In the present case the charge was not read for the defendant to plead to
it. The defendant never pleaded to the amended offence. It is precarious to assume that because he intended to plead guilty to the
former offence, he would plead guilty to the later offence simply because it was a minor offence. Under section 151 (4) of the Criminal
Procedure and Evidence Code the altered or amended charge should have been read to the defendant and the defendant plead to it. Moreover
it is clear the lower court proceeded on a single count of breaking into a building and committing a crime therein. The lower court
overlooked the theft count to which the defendant also pleaded guilty. The record does not suggest that the prosecution withdrew
the count. The court probably proceeded on decisions like R v Jali Cr.Rev. Cas. No. 255 OF 1957, unreported; R v Jackson Cr.Rev.Cas
No.18 of 1961, unreported; R v Louis (1961-63) 2 ALR (Mal) 67; R v Thomas (1964-66) ALR (Mal) 408; and R v Kaliyande  MLR 391.

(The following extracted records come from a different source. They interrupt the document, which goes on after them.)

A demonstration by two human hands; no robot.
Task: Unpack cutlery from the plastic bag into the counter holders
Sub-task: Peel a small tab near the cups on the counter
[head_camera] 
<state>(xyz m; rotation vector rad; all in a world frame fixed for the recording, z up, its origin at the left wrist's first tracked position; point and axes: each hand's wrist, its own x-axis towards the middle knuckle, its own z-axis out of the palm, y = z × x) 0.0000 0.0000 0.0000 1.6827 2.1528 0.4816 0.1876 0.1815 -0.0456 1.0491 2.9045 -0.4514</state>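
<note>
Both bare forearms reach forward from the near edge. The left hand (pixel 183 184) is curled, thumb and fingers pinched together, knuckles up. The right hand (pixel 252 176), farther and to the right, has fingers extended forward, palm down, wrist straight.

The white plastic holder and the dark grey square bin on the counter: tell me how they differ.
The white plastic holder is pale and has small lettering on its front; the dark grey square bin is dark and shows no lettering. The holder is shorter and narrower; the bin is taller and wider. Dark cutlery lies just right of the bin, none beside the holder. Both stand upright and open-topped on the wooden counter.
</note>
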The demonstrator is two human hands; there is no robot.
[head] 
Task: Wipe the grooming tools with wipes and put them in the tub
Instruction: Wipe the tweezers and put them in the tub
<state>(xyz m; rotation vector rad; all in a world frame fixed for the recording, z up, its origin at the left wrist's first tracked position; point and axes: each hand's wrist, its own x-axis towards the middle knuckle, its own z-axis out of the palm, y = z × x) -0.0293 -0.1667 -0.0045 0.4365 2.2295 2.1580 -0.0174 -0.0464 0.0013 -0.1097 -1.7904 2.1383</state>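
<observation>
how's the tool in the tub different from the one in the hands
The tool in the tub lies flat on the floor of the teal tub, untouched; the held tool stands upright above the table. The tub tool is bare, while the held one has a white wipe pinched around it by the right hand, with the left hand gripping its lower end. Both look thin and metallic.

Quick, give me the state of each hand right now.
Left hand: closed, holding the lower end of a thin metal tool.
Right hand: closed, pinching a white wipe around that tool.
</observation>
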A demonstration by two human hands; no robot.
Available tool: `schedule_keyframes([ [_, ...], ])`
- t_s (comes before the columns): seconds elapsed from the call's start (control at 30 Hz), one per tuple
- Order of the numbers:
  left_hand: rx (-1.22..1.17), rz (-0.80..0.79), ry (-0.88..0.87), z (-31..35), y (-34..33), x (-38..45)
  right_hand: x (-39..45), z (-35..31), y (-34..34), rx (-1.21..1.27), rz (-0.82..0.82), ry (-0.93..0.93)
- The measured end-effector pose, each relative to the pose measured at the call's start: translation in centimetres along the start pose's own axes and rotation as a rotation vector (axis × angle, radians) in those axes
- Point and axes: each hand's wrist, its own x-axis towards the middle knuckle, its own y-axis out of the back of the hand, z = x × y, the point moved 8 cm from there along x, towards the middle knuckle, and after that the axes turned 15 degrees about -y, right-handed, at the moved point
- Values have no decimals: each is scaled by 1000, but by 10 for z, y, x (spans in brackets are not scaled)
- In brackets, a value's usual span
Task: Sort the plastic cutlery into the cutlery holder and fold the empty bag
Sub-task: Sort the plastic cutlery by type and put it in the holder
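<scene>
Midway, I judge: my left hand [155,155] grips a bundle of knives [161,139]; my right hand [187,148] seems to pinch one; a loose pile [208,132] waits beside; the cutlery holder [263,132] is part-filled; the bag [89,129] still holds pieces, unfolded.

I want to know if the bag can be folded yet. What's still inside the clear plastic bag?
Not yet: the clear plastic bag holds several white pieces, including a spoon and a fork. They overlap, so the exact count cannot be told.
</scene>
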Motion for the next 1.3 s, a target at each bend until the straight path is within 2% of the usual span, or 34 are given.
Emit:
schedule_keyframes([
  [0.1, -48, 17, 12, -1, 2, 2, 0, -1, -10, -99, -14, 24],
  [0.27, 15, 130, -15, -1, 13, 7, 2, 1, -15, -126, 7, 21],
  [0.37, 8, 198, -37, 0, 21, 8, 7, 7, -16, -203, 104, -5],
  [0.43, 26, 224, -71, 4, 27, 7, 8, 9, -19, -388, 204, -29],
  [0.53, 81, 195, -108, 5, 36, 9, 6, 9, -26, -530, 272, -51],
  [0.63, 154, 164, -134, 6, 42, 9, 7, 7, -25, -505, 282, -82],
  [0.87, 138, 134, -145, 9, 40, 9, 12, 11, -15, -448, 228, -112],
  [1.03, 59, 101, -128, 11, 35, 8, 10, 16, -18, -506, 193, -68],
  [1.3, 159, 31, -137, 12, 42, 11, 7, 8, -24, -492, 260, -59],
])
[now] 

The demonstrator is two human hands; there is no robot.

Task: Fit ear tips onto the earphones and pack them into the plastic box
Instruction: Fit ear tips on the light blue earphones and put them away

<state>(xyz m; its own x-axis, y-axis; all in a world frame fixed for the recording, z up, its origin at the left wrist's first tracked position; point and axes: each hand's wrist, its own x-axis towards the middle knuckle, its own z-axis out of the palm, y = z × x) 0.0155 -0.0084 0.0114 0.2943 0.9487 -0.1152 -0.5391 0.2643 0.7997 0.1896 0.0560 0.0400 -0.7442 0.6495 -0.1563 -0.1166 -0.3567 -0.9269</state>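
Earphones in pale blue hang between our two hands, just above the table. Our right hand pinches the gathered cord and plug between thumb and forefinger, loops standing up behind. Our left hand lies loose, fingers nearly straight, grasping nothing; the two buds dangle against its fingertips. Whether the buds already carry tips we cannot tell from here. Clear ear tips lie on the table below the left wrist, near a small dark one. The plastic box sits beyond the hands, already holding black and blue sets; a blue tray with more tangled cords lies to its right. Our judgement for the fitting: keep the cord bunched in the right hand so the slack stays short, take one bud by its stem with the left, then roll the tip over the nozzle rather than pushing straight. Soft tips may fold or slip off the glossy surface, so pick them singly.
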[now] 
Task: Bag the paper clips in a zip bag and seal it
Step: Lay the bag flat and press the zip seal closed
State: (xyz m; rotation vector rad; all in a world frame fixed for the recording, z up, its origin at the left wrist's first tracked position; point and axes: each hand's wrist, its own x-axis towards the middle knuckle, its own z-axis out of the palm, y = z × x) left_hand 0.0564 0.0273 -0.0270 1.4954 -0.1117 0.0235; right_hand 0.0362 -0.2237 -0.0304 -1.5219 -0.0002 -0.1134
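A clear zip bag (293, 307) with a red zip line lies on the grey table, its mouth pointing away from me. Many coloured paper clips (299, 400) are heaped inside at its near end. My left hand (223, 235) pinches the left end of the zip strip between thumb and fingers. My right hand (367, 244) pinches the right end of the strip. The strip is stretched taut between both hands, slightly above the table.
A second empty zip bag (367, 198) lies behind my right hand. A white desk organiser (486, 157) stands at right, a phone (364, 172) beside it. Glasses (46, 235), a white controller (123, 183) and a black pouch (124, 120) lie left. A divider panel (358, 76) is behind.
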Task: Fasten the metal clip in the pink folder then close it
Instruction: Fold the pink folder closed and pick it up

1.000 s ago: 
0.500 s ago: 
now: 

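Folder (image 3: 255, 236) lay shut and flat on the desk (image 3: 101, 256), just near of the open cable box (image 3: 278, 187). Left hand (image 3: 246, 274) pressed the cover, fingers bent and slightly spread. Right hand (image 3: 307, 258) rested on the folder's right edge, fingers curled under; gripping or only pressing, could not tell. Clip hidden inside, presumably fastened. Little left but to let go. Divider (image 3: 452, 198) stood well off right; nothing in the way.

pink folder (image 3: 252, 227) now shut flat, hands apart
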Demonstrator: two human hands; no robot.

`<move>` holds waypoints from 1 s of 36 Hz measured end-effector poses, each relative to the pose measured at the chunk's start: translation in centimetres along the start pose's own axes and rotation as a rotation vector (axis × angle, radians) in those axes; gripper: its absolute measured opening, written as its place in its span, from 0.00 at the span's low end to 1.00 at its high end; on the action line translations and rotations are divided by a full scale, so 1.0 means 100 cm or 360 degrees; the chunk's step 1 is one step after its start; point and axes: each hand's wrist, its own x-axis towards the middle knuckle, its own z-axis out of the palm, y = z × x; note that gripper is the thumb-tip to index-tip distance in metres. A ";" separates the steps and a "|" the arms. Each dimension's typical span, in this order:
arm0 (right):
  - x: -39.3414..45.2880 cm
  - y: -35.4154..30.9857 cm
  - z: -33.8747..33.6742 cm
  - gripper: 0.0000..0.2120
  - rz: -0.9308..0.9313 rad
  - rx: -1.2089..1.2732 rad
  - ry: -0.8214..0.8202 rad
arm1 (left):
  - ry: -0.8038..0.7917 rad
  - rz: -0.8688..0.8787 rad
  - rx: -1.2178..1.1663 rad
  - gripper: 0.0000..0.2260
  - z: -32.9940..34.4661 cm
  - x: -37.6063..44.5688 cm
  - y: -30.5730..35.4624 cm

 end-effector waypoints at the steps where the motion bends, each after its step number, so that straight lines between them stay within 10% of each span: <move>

This Court doubted these decisions in Republic v Kayange Conf. Cas. No. 458 of 2000, unreported. The earlier decisions were to the
effect that the prosecution cannot charge the substantive crime where the defendant stands trial for breaking into a building and
committing a felony therein. In this matter the defendant never pleaded to the amended offence.
The Court has two options. The Court can, without more, quash the conviction.

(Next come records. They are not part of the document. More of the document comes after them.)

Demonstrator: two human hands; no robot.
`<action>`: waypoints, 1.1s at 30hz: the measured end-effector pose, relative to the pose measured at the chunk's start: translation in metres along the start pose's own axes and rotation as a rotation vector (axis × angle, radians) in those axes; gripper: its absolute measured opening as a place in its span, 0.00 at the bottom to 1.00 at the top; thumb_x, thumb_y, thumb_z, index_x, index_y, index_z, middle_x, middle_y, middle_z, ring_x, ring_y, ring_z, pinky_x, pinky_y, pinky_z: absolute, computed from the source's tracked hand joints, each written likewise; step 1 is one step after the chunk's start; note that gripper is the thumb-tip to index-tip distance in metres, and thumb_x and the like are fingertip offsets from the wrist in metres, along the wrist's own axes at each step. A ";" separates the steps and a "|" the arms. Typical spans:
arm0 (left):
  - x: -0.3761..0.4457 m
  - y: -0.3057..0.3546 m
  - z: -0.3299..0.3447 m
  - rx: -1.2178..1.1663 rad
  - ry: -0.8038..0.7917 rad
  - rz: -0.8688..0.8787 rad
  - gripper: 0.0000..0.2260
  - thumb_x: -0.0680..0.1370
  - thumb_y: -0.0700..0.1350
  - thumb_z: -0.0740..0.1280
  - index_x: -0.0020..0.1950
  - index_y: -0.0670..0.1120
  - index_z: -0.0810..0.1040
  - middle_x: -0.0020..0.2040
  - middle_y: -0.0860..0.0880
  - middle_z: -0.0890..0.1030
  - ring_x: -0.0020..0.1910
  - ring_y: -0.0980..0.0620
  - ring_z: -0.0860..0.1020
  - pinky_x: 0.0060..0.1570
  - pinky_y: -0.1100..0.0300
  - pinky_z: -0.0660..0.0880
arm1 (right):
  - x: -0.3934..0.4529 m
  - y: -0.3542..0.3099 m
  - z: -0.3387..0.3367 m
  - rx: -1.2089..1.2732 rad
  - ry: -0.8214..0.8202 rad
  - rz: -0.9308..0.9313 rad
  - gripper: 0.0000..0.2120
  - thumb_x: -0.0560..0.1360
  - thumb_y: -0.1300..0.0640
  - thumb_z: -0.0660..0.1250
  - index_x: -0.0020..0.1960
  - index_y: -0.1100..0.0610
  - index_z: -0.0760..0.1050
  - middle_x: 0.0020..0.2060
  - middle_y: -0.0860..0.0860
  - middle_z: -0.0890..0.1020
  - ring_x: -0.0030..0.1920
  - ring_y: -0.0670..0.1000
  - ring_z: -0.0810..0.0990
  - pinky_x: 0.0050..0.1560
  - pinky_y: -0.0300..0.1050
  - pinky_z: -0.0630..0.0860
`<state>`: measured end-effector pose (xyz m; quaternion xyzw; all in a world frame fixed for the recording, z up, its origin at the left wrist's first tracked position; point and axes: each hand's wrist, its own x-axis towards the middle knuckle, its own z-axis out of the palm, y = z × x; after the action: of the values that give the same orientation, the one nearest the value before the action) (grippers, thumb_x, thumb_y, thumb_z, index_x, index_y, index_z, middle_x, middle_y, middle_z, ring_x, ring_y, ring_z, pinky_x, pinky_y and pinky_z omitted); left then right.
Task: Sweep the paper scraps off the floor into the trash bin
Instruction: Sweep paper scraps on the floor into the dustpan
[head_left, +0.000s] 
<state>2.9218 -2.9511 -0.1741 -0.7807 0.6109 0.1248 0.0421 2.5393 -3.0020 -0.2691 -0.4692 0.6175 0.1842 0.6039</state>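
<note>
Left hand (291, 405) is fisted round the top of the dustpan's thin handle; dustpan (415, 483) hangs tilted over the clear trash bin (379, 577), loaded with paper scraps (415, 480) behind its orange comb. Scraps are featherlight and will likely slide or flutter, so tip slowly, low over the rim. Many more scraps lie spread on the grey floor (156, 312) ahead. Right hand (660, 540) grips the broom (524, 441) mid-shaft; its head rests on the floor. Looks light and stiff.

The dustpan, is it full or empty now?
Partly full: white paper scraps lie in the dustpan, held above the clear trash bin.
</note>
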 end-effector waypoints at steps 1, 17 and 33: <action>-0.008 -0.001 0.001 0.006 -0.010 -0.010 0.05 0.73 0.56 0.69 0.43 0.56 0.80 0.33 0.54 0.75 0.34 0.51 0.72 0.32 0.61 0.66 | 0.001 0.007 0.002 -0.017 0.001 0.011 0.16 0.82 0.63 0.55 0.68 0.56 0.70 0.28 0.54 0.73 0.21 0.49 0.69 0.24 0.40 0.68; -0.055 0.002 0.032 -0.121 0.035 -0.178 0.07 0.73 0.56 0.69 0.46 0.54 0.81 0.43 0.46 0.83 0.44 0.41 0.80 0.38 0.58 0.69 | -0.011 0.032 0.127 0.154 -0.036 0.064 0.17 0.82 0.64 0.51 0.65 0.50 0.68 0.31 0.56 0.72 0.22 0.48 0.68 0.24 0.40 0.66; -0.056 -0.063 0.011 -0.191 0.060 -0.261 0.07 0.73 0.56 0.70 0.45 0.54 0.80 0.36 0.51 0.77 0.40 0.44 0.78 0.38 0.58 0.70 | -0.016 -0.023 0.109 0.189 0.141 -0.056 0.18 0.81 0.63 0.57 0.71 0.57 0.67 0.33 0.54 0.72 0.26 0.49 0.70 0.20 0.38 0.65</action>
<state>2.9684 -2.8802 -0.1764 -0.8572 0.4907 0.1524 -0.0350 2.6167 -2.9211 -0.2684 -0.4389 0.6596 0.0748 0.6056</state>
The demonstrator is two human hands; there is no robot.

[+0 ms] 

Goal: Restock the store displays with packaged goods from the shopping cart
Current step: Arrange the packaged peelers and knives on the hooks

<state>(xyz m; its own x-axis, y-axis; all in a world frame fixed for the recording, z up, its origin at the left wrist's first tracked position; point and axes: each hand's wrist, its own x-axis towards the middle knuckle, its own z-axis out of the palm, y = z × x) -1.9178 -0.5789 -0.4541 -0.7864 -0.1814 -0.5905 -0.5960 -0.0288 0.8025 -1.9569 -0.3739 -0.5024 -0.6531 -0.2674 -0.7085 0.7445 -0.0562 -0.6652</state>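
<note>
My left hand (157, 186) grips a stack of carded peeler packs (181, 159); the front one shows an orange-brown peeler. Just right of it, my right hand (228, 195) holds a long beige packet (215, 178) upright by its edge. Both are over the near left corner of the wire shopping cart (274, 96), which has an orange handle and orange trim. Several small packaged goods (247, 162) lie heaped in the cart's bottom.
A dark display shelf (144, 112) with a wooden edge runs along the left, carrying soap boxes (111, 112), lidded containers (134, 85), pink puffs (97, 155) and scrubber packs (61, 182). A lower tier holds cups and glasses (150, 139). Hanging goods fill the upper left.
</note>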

Just as the court may set aside the conviction and order a new trial. In the latter case, the subsequent court will consider the
sentence already served should there be a conviction. These options base on the decisions in R v Heyes (1950) 34 Cr.App.R. 161; and
Young v Young, unreported, June 8, 1967. The defendant’s earlier plea to the theft remained good. The defendant never pleaded
to the offence of breaking into a building and committing a felony therein. The conviction for breaking into a building and committing
a felony therein is, without more, quashed. The conviction for theft stands. The defendant served the full sentence.
Made in open court this 29th Day of May 2003.